Material supplied Block Start

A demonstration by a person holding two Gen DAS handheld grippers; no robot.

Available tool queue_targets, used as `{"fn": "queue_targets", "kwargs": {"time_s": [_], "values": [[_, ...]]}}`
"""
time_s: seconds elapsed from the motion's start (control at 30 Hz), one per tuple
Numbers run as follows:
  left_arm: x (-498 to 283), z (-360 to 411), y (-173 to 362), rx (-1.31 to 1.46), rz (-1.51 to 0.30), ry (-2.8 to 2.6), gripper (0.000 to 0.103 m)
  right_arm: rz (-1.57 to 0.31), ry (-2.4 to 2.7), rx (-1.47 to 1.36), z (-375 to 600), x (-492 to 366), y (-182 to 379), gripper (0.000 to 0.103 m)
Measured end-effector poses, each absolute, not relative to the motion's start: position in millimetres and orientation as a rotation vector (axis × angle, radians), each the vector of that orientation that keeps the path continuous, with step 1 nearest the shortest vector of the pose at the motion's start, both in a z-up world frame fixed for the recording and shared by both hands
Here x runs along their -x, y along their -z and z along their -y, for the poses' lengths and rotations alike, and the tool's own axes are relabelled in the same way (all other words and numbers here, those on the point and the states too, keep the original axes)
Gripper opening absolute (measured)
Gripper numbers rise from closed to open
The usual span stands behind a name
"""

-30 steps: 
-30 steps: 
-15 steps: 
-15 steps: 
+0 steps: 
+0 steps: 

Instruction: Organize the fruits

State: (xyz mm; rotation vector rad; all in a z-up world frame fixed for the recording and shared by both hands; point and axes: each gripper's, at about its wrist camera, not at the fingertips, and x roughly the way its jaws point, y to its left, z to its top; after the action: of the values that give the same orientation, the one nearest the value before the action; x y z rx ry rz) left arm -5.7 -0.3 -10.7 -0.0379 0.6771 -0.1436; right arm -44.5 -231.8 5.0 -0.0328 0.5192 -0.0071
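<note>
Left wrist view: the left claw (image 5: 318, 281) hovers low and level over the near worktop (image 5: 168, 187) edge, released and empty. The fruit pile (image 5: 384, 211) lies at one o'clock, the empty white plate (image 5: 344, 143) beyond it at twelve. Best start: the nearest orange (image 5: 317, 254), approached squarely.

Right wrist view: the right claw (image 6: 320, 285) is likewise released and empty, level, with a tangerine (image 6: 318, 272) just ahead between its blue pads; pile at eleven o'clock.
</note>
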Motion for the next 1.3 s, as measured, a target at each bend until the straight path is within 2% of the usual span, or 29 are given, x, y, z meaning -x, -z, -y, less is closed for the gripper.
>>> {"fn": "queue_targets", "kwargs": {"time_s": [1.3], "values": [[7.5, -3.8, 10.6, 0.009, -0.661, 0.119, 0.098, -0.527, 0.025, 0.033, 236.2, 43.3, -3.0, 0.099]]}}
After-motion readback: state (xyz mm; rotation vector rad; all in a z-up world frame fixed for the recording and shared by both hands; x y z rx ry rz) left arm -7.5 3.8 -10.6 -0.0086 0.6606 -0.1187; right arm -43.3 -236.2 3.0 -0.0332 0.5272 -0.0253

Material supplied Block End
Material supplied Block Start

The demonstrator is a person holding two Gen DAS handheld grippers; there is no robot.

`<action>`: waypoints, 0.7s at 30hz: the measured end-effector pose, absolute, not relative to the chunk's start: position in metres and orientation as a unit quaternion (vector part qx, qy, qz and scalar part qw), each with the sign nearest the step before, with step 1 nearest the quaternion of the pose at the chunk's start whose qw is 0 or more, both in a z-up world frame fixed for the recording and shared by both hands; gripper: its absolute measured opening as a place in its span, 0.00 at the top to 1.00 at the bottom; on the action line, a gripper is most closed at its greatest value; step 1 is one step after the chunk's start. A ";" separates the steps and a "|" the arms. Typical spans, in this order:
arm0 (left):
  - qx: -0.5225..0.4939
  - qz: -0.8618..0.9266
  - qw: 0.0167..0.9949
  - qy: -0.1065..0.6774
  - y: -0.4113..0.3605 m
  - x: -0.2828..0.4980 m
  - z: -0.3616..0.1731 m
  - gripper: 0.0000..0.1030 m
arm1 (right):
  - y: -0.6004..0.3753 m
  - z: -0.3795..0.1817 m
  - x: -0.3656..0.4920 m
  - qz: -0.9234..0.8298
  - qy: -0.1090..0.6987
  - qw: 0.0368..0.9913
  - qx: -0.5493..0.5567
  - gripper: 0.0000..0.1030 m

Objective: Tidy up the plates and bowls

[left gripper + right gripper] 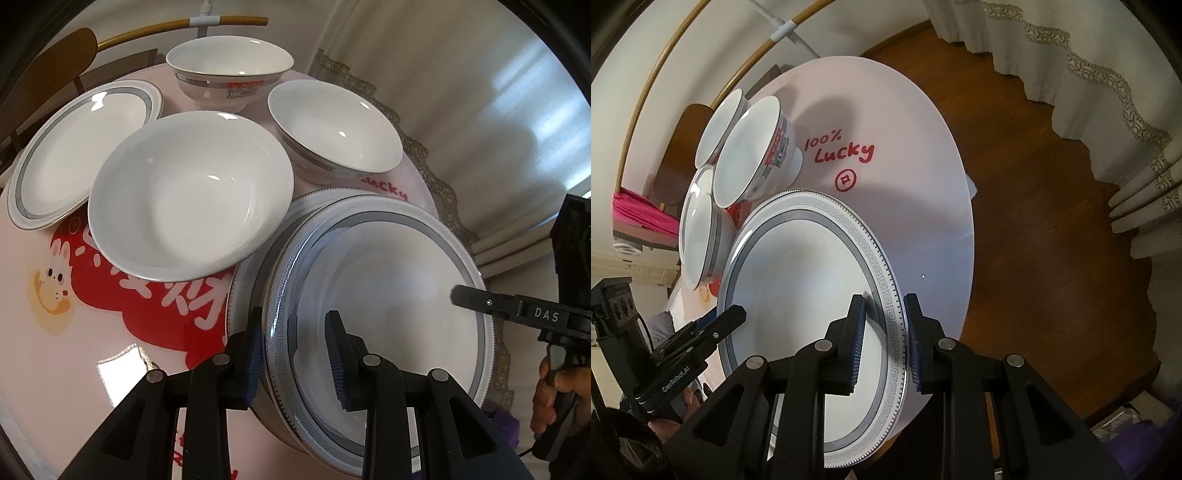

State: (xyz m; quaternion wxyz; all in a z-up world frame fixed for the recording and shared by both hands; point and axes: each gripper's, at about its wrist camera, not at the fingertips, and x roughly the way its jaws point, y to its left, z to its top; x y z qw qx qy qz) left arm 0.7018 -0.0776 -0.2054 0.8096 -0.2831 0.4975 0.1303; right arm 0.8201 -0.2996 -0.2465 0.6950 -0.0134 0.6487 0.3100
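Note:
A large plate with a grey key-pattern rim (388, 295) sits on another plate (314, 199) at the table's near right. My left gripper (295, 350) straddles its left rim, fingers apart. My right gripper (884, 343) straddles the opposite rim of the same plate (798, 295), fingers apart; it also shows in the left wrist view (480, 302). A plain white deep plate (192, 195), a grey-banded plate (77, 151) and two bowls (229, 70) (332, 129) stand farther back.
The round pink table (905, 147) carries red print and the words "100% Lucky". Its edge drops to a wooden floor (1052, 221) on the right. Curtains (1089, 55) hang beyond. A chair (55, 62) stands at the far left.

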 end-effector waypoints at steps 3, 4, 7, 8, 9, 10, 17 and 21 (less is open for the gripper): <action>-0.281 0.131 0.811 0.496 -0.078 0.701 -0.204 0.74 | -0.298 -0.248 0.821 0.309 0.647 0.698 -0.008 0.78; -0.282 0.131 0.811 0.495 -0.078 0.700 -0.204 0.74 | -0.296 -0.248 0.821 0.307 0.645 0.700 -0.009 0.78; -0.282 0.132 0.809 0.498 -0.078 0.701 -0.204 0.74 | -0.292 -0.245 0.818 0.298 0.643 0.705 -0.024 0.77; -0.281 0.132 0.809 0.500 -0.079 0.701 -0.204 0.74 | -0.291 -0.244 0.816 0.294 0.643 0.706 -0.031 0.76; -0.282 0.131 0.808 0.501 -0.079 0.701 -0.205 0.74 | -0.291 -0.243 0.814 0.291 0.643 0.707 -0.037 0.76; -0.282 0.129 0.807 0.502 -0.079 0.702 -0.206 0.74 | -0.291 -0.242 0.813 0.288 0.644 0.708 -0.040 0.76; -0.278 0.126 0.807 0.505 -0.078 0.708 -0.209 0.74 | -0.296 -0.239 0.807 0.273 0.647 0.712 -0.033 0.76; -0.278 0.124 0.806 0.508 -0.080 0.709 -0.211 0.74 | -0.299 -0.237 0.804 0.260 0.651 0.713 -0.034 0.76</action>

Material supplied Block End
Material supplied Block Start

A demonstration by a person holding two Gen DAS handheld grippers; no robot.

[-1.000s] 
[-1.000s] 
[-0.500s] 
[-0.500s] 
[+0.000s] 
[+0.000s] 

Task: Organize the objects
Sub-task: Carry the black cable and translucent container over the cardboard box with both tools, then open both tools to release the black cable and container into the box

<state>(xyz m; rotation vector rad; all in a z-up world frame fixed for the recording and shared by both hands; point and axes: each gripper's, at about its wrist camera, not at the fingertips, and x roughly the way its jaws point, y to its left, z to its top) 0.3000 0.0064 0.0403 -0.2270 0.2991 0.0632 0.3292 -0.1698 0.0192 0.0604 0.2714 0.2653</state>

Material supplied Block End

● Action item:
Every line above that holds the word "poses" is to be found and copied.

● Output of the task:
Measured end-effector poses, each absolute, not relative to the motion's start: position in millimetres and orientation as a rotation vector (axis × angle, radians), each the vector of that orientation that keeps the path continuous, with step 1 nearest the shortest vector of the pose at the motion's start, both in a z-up world frame fixed for the recording and shared by both hands
Here x runs along their -x, y along their -z and z along their -y, for the poses' lengths and rotations alike, and the tool's own axes are relabelled in the same way (all other words and numbers here, those on the point and the states too, keep the original axes)

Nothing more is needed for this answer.